I’d had solitude at breakfast too and there swooned so deep inside myself that when afterward I stopped at a little table to dig out the apple and the yogurt that I’d tossed into my tote bag I almost tripped over my very own husband sitting and sitting having coffee with his co-worker Moe. 

“Brian didn’t come in til 1:30,” Moe was saying of a third compatriot. 

“Wait, does he make you share a room?” I asked, mostly to tease Dave a little as the president of this company they all work for. 

“Nah,” said Moe. “I couldn’t share a room with anyone anyway. Even when I got married I said to my wife, ‘Maybe we should just live together like three nights a week.’” 
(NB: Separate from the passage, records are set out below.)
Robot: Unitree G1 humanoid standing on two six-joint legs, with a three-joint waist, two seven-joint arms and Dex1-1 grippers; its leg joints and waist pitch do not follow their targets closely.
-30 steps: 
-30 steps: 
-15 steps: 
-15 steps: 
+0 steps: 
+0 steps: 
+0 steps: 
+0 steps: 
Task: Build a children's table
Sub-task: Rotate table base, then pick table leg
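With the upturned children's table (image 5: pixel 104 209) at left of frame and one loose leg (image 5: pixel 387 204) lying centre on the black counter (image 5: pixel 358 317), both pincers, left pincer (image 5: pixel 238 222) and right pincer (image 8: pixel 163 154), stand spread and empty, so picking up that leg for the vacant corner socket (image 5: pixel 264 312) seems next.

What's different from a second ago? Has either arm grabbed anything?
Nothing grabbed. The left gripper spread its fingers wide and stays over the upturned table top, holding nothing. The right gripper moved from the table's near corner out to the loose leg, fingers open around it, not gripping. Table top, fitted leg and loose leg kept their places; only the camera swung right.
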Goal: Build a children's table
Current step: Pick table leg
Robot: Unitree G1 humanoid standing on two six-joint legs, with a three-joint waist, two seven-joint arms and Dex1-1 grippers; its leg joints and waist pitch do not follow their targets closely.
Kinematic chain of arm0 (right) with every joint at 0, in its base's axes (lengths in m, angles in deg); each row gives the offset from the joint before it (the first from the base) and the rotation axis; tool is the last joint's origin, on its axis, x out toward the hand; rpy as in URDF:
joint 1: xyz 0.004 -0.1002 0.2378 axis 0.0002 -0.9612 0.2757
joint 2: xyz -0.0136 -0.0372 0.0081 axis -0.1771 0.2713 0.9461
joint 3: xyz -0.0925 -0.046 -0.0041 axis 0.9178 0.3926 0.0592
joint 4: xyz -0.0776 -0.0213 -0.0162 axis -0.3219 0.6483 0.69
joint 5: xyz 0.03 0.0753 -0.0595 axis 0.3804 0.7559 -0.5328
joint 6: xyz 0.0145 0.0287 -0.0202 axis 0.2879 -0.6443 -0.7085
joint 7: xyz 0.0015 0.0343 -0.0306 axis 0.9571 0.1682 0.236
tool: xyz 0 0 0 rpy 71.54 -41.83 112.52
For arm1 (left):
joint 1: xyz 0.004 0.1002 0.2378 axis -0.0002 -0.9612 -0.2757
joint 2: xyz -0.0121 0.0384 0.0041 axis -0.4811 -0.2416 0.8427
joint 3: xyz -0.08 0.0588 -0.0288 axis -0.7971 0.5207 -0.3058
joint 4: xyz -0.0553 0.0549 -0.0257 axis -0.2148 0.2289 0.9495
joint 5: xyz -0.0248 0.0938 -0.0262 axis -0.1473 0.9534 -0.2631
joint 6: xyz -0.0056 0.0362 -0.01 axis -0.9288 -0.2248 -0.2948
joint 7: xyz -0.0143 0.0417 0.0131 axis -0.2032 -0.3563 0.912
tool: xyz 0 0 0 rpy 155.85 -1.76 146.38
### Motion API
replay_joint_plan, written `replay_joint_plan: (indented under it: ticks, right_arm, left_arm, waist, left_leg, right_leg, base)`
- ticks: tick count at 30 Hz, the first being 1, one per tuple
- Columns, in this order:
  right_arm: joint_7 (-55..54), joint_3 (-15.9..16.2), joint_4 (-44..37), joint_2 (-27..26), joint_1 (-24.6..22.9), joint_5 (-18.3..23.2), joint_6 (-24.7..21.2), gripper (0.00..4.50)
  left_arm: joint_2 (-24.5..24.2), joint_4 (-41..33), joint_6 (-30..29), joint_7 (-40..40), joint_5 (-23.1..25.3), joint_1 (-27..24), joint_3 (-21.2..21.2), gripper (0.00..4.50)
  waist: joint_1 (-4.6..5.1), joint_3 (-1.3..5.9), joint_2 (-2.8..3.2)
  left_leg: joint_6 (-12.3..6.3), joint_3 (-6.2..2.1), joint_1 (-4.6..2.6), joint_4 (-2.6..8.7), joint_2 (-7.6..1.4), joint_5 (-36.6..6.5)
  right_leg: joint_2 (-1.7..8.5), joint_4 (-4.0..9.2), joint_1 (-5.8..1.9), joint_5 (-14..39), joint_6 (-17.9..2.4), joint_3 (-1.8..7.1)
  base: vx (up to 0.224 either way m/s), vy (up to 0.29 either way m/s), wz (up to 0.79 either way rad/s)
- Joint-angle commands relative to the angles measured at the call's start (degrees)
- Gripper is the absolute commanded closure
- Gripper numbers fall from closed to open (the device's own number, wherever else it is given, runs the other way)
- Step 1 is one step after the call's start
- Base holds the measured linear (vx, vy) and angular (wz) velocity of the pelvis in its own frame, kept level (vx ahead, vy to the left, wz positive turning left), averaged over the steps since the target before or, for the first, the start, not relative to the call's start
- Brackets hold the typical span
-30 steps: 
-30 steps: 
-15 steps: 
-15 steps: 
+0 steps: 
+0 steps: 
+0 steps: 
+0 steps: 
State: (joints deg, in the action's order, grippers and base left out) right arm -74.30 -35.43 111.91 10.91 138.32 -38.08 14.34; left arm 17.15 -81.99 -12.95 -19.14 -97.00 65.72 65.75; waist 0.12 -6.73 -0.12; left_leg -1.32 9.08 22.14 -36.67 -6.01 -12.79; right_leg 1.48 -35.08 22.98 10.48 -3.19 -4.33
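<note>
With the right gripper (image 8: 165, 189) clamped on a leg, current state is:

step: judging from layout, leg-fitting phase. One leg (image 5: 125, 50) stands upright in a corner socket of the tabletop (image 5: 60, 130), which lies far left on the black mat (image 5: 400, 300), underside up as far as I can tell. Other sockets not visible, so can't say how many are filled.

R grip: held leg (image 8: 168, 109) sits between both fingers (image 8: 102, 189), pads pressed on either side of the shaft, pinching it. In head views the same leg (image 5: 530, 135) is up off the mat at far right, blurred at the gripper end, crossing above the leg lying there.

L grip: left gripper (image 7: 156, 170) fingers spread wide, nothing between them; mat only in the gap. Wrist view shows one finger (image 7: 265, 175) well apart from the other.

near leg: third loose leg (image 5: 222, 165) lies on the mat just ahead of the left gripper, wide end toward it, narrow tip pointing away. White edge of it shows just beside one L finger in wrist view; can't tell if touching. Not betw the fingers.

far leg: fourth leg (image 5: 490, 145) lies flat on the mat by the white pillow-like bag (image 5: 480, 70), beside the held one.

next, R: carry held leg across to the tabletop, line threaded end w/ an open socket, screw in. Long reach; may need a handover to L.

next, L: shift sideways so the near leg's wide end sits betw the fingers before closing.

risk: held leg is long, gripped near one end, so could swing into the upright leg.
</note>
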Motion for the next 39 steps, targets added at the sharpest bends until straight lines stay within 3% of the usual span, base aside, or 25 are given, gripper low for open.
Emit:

“I get that. David and I are second babies; both our moms said we loved just playing alone in our cribs. I just feel safe when I’m alone. I can’t even sit with my back to a door. It’s like I was in the Mob in a former life.” 

He was looking now at my food items. “A little something for later, eh? You should’ve seen my mother in a restaurant. When she got up from the table that table was BARE. Rolls, cole slaw even: right into her bag. I do it too, a little.” 

“Sure. I’m on the road a lot myself. Take today: here’s this giant breakfast buffet and all I had of it was an egg and some toast and coffee for my $15.95.“   

“And you never know when the next service plaza is.”  

“I’ve often thought with adult diapers in my life and I could keep on driving forever. I’m grateful for good muscle control though.” 

“I’ve said it before,” my husband piped up. “We’d all be sunk without the O-Rings.”